# TRY IT
Restate the material verbatim, every line included.

┌────────

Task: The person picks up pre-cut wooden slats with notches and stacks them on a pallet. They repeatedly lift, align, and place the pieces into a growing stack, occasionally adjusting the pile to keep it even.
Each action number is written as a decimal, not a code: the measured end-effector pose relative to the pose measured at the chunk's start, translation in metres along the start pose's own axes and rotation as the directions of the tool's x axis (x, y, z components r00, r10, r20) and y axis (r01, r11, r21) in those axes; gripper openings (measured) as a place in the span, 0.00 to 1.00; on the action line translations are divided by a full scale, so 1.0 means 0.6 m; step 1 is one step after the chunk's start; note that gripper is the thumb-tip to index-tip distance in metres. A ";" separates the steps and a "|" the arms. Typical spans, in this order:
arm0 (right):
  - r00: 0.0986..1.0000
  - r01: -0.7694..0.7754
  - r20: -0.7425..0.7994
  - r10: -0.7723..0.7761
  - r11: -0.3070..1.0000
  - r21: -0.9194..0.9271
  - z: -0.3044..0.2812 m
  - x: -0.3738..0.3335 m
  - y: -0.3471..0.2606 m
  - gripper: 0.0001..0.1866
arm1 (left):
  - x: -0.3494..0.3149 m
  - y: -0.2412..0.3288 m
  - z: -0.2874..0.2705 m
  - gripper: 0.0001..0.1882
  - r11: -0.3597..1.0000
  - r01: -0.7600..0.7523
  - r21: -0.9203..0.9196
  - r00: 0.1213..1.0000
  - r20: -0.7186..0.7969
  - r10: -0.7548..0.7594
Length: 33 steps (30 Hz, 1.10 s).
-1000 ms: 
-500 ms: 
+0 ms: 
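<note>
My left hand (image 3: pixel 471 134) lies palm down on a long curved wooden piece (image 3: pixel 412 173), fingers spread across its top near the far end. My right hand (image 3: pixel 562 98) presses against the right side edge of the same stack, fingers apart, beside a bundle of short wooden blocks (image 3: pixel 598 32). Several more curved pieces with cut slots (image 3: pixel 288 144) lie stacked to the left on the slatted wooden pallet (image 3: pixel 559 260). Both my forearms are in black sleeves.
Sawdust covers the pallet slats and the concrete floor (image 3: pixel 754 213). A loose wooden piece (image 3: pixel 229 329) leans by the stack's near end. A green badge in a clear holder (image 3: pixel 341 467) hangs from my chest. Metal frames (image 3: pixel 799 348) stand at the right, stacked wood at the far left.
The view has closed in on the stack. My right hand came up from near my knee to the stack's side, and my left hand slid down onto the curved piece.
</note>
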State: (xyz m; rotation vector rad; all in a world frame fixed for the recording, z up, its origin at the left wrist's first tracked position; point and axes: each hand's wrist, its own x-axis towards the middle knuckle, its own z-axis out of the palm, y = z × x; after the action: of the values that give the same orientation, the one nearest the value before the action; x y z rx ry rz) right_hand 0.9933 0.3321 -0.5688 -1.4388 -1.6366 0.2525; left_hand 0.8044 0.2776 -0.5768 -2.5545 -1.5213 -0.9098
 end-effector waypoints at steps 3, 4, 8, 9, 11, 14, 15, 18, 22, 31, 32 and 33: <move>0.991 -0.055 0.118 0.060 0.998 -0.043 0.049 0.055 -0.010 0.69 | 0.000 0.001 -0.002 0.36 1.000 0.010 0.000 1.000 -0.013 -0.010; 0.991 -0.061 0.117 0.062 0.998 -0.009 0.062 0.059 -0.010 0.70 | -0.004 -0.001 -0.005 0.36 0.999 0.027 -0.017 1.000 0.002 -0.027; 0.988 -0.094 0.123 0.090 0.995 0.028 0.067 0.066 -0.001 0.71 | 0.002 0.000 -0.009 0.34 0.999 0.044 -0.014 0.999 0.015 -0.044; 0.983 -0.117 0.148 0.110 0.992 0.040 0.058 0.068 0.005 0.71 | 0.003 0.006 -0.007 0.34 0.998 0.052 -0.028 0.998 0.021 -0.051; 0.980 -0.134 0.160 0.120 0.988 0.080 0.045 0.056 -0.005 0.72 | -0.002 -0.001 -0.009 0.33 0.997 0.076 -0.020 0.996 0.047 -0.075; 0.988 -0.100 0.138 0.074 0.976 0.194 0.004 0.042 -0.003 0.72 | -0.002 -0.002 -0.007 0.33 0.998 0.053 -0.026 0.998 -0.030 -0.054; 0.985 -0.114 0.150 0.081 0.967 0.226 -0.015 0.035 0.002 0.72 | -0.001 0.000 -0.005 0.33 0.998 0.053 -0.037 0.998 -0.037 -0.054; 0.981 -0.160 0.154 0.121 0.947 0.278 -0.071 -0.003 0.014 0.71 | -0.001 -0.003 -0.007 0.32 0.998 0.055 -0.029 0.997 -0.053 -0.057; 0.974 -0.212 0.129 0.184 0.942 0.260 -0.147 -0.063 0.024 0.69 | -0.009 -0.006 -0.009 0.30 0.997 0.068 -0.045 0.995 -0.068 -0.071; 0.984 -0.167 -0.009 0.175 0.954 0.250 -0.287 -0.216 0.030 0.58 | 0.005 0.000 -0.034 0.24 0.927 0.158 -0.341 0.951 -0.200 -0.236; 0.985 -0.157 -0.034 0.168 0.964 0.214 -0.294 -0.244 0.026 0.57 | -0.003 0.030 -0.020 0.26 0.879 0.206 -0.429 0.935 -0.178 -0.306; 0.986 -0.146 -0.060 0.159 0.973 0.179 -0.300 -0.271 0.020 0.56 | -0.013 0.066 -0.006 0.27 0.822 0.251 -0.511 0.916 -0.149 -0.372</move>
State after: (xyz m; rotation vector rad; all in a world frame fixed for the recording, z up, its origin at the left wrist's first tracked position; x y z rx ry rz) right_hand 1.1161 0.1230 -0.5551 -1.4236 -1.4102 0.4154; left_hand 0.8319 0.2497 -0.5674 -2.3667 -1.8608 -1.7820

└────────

# ANSWER BOX
Task: The person picks up pre-cut wooden slats with notches and stacks them on a pallet. They repeatedly lift, align, and place the pieces into a growing stack, occasionally adjusting the pile to keep it even.
Each action number is written as a decimal, not a code: the measured end-effector pose relative to the pose measured at the chunk's start, translation in metres along the start pose's own axes and rotation as the directions of the tool's x axis (x, y, z components r00, r10, r20) and y axis (r01, r11, r21) in those axes; gripper openings (measured) as a place in the span, 0.00 to 1.00; on the action line translations are divided by a full scale, so 1.0 means 0.6 m; step 1 is one step after the chunk's start; note that gripper is the thumb-tip to index-tip distance in metres. A ";" separates the steps and a "|" the arms. Typical spans, in this order:
arm0 (right):
  - r00: 0.0986..1.0000
  - r01: -0.7694..0.7754
  - r20: -0.7425..0.7994
  - r10: -0.7723..0.7761
  - r11: -0.3070..1.0000
  - r21: -0.9194..0.9271
  - z: -0.3044..0.2812 m
  - x: -0.3738..0.3335 m
  - y: -0.3471..0.2606 m
  - gripper: 0.0001..0.1866
arm1 (left):
  - x: -0.3494..0.3149 m
  - y: -0.2412..0.3288 m
  - z: -0.2874..0.2705 m
  - gripper: 0.0001..0.1882
  - r11: -0.3597..1.0000
  - r01: -0.7600..0.7523
  - r21: -0.9203..0.9196
  - r00: 0.1213..1.0000
  - r20: -0.7186..0.7969
  - r10: -0.7548..0.7594
Length: 33 steps (30 Hz, 1.10 s).
-1000 ms: 
-500 ms: 
+0 ms: 
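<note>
My left hand (image 3: pixel 471 134) lies palm down on a long curved wooden piece (image 3: pixel 412 173), fingers spread across its top near the far end. My right hand (image 3: pixel 562 98) presses against the right side edge of the same stack, fingers apart, beside a bundle of short wooden blocks (image 3: pixel 598 32). Several more curved pieces with cut slots (image 3: pixel 288 144) lie stacked to the left on the slatted wooden pallet (image 3: pixel 559 260). Both my forearms are in black sleeves.
Sawdust covers the pallet slats and the concrete floor (image 3: pixel 754 213). A loose wooden piece (image 3: pixel 229 329) leans by the stack's near end. A green badge in a clear holder (image 3: pixel 341 467) hangs from my chest. Metal frames (image 3: pixel 799 348) stand at the right, stacked wood at the far left.
The view has closed in on the stack. My right hand came up from near my knee to the stack's side, and my left hand slid down onto the curved piece.
</note>
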State: (xyz m; rotation vector rad; all in a world frame fixed for the recording, z up, its origin at the left wrist's first tracked position; point and axes: each hand's wrist, its own x-axis towards the middle knuckle, its own z-axis out of the palm, y = z × x; after the action: of the values that give the same orientation, the one nearest the value before the action; x y z rx ry rz) right_hand 0.9933 0.3321 -0.5688 -1.4388 -1.6366 0.2525; left_hand 0.8044 0.2776 -0.5768 -2.5545 -1.5213 -0.9098
 end-effector waypoints at steps 3, 4, 8, 9, 11, 14, 15, 18, 22, 31, 32 and 33: <move>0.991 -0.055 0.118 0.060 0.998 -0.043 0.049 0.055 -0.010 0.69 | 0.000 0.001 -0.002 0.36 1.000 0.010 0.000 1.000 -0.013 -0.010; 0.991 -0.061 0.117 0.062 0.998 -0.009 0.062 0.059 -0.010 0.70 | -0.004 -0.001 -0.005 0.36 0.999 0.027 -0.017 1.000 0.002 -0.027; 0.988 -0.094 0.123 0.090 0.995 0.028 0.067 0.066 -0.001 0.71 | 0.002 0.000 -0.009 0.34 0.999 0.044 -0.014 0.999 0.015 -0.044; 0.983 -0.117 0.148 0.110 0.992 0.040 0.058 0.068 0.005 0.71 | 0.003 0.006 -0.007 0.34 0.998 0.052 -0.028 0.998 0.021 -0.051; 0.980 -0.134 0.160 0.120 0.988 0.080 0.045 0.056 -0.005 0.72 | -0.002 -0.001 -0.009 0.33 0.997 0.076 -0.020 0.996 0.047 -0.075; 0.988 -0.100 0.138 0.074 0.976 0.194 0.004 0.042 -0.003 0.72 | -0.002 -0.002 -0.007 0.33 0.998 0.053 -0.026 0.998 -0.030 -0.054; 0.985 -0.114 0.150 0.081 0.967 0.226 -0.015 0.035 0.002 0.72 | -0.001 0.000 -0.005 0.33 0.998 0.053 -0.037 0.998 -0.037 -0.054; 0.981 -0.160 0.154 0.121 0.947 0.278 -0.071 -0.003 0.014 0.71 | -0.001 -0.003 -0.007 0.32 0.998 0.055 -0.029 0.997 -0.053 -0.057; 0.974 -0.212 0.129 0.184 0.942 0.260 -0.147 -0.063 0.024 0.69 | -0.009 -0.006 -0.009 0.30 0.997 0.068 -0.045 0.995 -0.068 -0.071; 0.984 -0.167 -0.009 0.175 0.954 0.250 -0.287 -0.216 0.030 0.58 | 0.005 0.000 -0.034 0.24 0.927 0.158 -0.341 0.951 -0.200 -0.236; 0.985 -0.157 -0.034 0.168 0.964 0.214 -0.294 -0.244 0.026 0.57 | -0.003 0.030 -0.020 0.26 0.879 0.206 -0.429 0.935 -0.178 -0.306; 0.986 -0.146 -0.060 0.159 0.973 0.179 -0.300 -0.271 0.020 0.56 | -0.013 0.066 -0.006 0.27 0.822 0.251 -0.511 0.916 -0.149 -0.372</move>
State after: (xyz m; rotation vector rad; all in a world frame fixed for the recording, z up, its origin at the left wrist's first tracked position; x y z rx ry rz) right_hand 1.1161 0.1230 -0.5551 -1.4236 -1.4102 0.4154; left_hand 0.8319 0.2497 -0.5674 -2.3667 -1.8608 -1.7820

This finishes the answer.